CHANGING RULES AFTER GAME HAS BEEN PLAYED
Police officers are excellent rule followers. Law enforcement agencies are paramilitary in nature. Accordingly, there is a chain of command and rules are meant to be followed. Col. Jessup put it is best in the movie A Few Good Men when he testified, “We follow orders, son. We follow orders or people die. It’s that simple. Are we clear?”
When a supervisor tells an officer to stand on a corner, they stand on the corner. No questions asked. I’m reminded of the Seinfeld episode where George could not understand why the department store security guard stood the entire time during his shift. When George asked the guard if he would rather sit in a chair, the guard answered, “sure but they never offered me a chair.” Sitting was against the rules. Following the rules is part of the job description. The same should hold true for supervisors and elected officials. They too should be forced to follow the rules in place, not some rule created after-the-fact. It would be utterly unfair to apply a newly created rule retroactively. Unfortunately, this is exactly what is being done in the present climate. The rules at issue are state law and department policies. There is considerable authority granting law enforcement the right to exercise a substantial amount of force.

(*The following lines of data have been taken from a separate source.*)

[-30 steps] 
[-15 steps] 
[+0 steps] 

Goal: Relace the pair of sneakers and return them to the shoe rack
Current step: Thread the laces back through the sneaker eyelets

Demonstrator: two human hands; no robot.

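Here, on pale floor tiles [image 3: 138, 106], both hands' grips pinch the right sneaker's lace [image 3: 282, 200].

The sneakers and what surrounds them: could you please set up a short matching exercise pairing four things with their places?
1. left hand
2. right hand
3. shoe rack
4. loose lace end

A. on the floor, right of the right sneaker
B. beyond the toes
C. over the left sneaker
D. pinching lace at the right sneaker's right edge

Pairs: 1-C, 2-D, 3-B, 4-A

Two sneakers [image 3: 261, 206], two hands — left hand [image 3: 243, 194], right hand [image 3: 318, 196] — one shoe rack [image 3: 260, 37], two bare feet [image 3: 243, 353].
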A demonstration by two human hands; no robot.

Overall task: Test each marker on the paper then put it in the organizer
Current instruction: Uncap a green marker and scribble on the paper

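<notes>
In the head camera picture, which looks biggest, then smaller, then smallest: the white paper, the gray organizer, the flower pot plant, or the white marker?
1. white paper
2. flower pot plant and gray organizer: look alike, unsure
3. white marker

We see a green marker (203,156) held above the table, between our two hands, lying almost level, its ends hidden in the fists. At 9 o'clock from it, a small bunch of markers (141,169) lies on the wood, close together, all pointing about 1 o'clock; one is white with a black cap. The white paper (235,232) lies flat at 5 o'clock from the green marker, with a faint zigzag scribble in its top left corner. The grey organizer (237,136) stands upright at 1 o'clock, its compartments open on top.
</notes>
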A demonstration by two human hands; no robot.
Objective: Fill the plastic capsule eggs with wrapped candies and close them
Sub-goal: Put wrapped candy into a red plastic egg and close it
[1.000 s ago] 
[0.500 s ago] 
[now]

With the proliferation of video cameras, it is certain that the majority of police involved shootings going forward will be captured on video. The images depicted are going to look bad to the public because it has been conditioned through television and Hollywood as to how a police involved shooting should look. In the movies, when an offender points a handgun at a police officer, the officer calmly pulls out his/her weapon and fires one shot at the offender’s hand which causes the gun to fall and he surrenders without a struggle. Or it will show an offender armed with a knife charging at police officer who seems undaunted. On TV, the officer will give the offender every opportunity to stop and it is not until the very last moment when the offender leaps toward the officer that the officer fires one shot causing the offender to fly backwards and drop the knife. The truth of the matter is, real-life shootings don’t look so pretty. They are last resort decisions made in split seconds. It is understandable that the public will inevitably view the police officer’s actions suspiciously; however it is up to our leaders to speak up for the officers. The police brass who created the policy authorizing the use of force must speak up. The politicians who drafted the laws specifically permitting the use of force must speak up.
Police brass creates department policy. State statutes are drafted by the legislators. When things go bad, like they have recently, the same politicians are the first ones to throw the police officer under the bus. The politicians have gotten a pass so far. No one has bothered to consider that the officer’s actions were consistent with their training and state law. The politicians made the rules and when the heat gets turned up, they put the blame squarely on the shoulders of the individual officer. What leaders. It must be recognized that these officers are reacting exactly how they were trained to act. Their department policies and Illinois statutes justify their decision to use force in many situation.
The Illinois code grants police officers considerable latitude in determining whether or not to use force in making an arrest or preventing escape. 720 ILCS 5/7 – 5 governs a police officer’s use of force in making an arrest. The statute holds that a police officer is “justified in the use of any force which he reasonably believes to be necessary to effect the arrest and of any force which he reasonably believes to be necessary to defend himself or another from bodily harm while making the arrest.” What is more, the code authorizes a police officer to use deadly force when such force is necessary to prevent the arrest from being defeated; and the person to be arrested has committed or attempted a forcible felony involving the infliction or threatened infliction of great bodily harm; or is attempting to escape by use of a deadly weapon. “The officer is not obliged to retreat from resistance before using force to effect the arrest or to protect himself or herself or others from bodily harm.” The law recognizes that the perceived danger, rather than the actual danger is the controlling factor. The actions of the officer must be determined by an examination of all of the circumstances preceding and immediately surrounding the deadly confrontation. Moreover, the law implicitly recognizes that “in the heat of the potentially deadly confrontation, drawing a fine line between what may be a reasonable belief versus an unreasonable suspicion can be exceedingly difficult.”
What is more, the legislators included specific language in the statute which justifies deadly force if, “the arrestee is attempting an escape through the aid of a deadly weapon.” The committee comments attached to the statute indicates a clear legislative intent, “the peace officer should be authorized to act even if the offender has not actually used or currently threatened to use the weapon: the normal inference is that he (the offender) intends to use it to thwart apprehension.” These are the rules that the politicians and the policymakers put into place. It is difficult to understand why this point has yet to be recognized by the media. The rules clearly allow police officers the authority to use deadly force in a variety of situations. Yet as we have seen lately, officers are being disciplined or charged criminally for acting consistent and fully compliant with the laws and rules in place. Of course it is much easier to sacrifice a police officer rather than accept any personal responsibility.